Energies in millihartree (1 mh ≈ 0.627 kcal/mol).
Energy of formation = Adapt-intra-atom + Adapt-inter-atom + Interact.
Interatomic orthogonalization energy (Pauli repulsion).
Interact = Coulombic + Penetration + Interference.
The observation that binding is essentially driven by the kinetic energy lowering associated with electron sharing/interference has been made in all systems examined so far, diatomic and polyatomic.28–30 It was first noted for H2 in 196231 and analyzed for H2+ in 1970.32 In 2014, an exhaustive in-depth analysis29,33 elucidated why covalent bonds are created by the drive of electron waves to lower their kinetic energy through expansion from one atom to several atoms. Recently, it has furthermore been demonstrated34 that the kinetic energy-driven formation of bonds is not limited to particles with Coulombic interactions but is also operative for systems of particles with non-Coulombic attractions and repulsions, for which the virial theorem in the form 2T = −V is not valid. Fundamentally, the role of the kinetic energy is a consequence of the quantum mechanical equation of motion being determined by the kinetic energy part of the Hamiltonian.

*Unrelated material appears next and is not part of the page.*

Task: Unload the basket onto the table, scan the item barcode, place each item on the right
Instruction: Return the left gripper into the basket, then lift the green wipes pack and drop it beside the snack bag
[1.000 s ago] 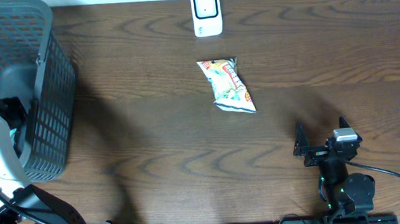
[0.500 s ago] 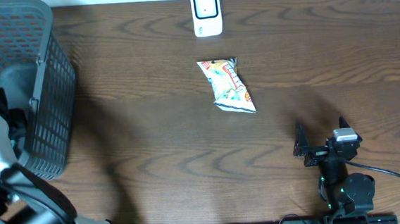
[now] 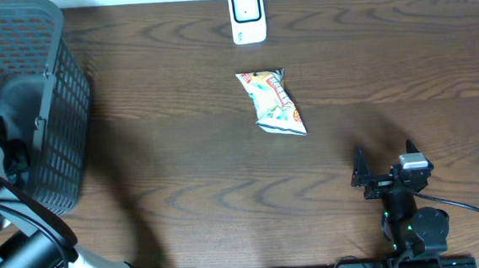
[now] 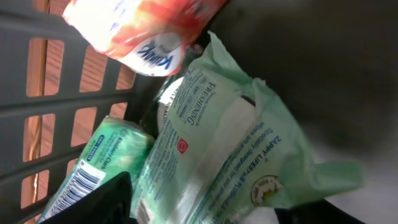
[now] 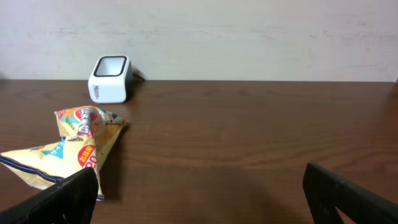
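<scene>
One pale-green packet (image 4: pixel 236 155) lies between fingers of left end effector (image 4: pixel 208 208), grip unclear; right end effector (image 5: pixel 202 193) spread.

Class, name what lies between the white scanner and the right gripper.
A yellow snack bag lies roughly between the scanner and the right gripper, clearest in the overhead view.
</scene>
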You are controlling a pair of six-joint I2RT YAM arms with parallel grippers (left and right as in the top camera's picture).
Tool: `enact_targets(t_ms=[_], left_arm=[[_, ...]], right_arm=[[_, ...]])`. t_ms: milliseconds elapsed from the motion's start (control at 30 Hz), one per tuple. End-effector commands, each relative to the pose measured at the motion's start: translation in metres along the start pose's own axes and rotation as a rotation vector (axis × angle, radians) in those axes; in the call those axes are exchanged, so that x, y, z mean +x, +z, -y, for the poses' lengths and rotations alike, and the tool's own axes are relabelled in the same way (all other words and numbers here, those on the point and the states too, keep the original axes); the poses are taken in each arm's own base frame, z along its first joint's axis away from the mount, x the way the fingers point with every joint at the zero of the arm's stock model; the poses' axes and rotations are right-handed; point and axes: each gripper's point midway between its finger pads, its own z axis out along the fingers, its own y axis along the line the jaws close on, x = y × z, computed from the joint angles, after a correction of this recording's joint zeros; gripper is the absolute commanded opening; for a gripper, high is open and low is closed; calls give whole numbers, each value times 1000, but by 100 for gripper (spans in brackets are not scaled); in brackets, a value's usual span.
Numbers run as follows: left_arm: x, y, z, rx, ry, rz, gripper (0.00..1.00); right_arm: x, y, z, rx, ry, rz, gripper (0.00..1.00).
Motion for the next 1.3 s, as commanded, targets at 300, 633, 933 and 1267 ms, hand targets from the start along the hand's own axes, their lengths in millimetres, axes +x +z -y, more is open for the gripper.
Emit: enact_targets(t_ms=[300, 633, 933, 1267], left_arm=[[1, 13, 25, 172, -18, 23, 50], [-8, -3, 18, 162, -186, 61, 7], [-71, -147, -56, 85, -655, 539, 7], [-100, -410, -35, 779, -848, 1236, 7]], right_arm=[[1, 0, 2, 9, 10, -3, 99], [1, 0, 2, 9, 10, -3, 99], [1, 0, 2, 9, 10, -3, 99], [1, 0, 2, 9, 10, -3, 99]])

Furthermore, without diminishing their quasi-atomic character, the QUAOs on any atom can be orthogonally mixed among each other to generate, by an unbiased maximization,36 “hybrid” QUAOs that are oriented in such a way that only very few of the bond orders in Eq. (19) have significant magnitudes, as will be apparent from the molecules discussed in Sec. VIII. Thus, only a very few QUAO pairs contribute significantly to the global kinetic interference energy lowering of Eq. (19). Each of these significant contributions has been found to be individually negative for all (∼100) bonds in all examined molecules.28 The energy of the formation of a molecule can therefore be understood as the sum of the drives to form the individual significant bonds between atom pairs, in confirmation of the chemical model.
VIII. QUASI-ATOMIC KINETIC BONDING ANALYSIS
The combination of the information contained in the KBOs, in the QUAO occupations,38 and in the QUAO hybridizations39 has provided an effective basis for identifying and elucidating the interactions that drive unusual bonding motifs that challenge conventional intuition as well as conventional bonding. Notably, KBOs of different bonds in a molecule are additive.
As illustrative examples, Figs. 1 and 2 exhibit the KBO analyses for the molecule diborane, H2BH2BH2, and for the noble gas compound HXeCCH. In these figures, the QUAOs are displayed by their contours of 0.1 (electron/bohr3)1/2. The QUAO electron occupations are listed in blue below each QUAO. Bond orders are shown between any two QUAOs for which |KBO| > 0.6 kcal/mol. The density bond orders pAa,Bb are in black font; the kinetic bond orders KBOAaBb in kcal/mole are in black font on a yellow background.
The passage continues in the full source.